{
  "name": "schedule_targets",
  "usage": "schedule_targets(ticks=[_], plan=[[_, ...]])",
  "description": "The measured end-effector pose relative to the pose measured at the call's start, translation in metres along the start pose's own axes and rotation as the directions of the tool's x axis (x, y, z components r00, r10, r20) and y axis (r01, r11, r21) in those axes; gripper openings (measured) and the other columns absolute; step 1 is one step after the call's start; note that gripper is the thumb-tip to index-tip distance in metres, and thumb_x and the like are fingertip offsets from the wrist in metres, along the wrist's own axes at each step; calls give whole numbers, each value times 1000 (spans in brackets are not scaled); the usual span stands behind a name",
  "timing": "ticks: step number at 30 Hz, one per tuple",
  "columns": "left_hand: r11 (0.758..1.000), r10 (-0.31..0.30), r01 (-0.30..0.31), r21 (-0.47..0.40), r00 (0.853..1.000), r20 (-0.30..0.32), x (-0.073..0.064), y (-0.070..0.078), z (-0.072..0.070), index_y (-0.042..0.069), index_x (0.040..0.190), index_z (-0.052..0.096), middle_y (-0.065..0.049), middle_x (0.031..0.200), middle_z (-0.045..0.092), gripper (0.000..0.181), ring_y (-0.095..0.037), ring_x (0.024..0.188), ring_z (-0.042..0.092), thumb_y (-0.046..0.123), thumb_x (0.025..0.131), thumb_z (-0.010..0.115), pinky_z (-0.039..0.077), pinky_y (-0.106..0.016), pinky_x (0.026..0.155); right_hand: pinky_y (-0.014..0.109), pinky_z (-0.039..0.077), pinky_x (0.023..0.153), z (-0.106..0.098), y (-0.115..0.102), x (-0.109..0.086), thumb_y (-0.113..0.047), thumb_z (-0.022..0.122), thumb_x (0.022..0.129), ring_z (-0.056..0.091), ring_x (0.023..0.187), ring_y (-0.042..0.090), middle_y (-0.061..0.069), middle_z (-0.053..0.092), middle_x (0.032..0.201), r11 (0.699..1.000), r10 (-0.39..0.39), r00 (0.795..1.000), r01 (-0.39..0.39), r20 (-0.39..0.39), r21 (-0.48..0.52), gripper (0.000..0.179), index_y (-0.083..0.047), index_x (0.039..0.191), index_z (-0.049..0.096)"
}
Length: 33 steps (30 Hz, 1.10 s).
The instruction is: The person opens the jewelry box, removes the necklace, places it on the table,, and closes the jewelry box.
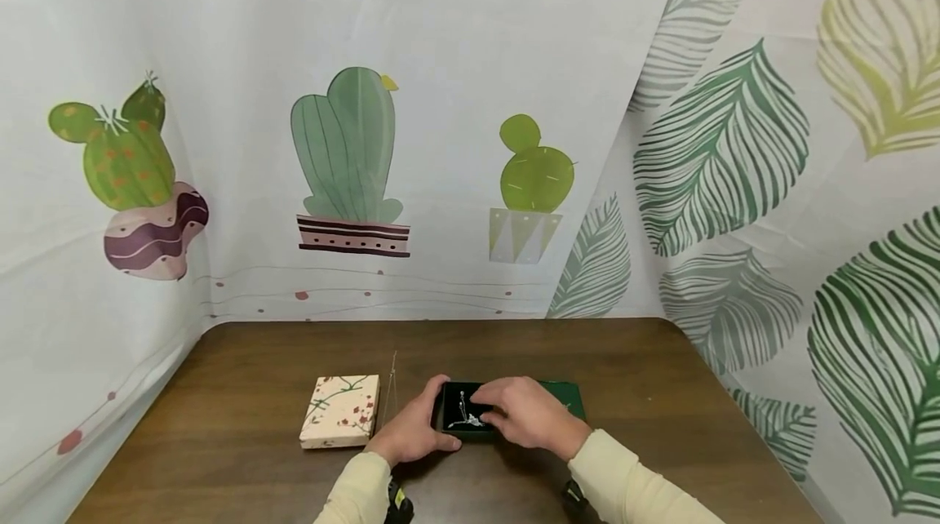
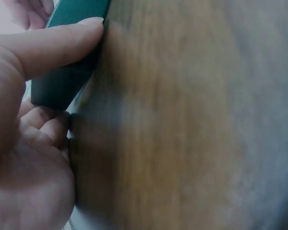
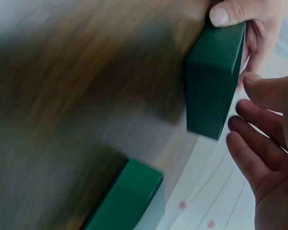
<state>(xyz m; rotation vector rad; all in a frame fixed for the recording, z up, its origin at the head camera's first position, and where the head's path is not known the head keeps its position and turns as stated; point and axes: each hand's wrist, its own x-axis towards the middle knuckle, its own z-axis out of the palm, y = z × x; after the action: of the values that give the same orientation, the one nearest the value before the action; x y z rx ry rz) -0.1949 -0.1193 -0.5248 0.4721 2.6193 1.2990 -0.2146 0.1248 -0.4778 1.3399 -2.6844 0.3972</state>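
Observation:
A green jewelry box [image 1: 473, 432] with a dark lining sits on the table, open side up. Inside it lies a silver necklace [image 1: 472, 419], a thin chain with a pendant. My left hand [image 1: 414, 426] grips the box from its left end, thumb along the near side and fingers round the far side. Over the right part of the box hovers my right hand [image 1: 527, 411], its bent fingers close above the lining. In the right wrist view its thumb [image 3: 269, 92] and fingers stand apart with nothing between them. A green lid [image 1: 561, 397] lies just right of the box, partly behind the right hand.
To the left lies a cream box [image 1: 341, 412] with a floral print. A thin chain [image 1: 392, 381] runs between it and my left hand. The wooden table [image 1: 242, 393] ends at a printed cloth [image 1: 448, 287] at the back.

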Motion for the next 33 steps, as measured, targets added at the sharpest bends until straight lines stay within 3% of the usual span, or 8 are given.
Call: schedule_targets(ticks=[8,17,25,33], plan=[[1000,-7,7,-11,1000,8,1,-4,-1,9,157,30,-18,134,62,102,-26,113,61,24,77,91,48,-47,98,25,60,86,7,-11,17,-13,77,94,73,98,3,-11,79,105,984,-125,989,134,84,-118,17,-21,108,80],[1000,-8,8,-19,1000,7,-1,1,-1,7,157,31,-20,136,61,102,-28,113,60,22,76,91,48,-47,97,20,59,80,10,-16,25,-8,78,90,70,89,1,-11,77,93,954,-147,978,180,149,-242,17,-22,101,79],[1000,13,-13,1,1000,-4,1,1,0,7,155,33,-19,134,62,101,-27,110,60,21,74,92,48,-45,94,19,58,81,15,-15,27,-4,78,85,67,85,0,-9,73,88,948,-159,978,190,137,-256,20,-20,97,79],[1000,6,-6,-13,1000,-1,1,0,1,8,156,32,-20,135,61,101,-27,110,60,21,75,92,48,-48,95,21,58,83,17,-11,28,-1,75,87,68,88,4,-4,74,91,973,-138,987,152,87,-175,19,-17,96,78]])
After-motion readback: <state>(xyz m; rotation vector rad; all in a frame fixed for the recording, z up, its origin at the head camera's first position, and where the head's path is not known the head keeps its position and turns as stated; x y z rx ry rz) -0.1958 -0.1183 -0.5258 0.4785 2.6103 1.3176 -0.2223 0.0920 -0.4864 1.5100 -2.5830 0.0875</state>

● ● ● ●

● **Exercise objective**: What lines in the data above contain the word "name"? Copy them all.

● **Task output**:
  "name": "schedule_targets",
  "description": "The measured end-effector pose relative to the pose measured at the call's start, translation in metres along the start pose's own axes and rotation as the directions of the tool's x axis (x, y, z components r00, r10, r20) and y axis (r01, r11, r21) in those axes; gripper openings (measured) and the other columns absolute; step 1 is one step after the call's start; note that gripper is the thumb-tip to index-tip distance in metres, and thumb_x and the like are fingertip offsets from the wrist in metres, along the wrist's own axes at each step; calls give whole numbers, each value times 1000 (spans in brackets are not scaled); the usual span stands behind a name",

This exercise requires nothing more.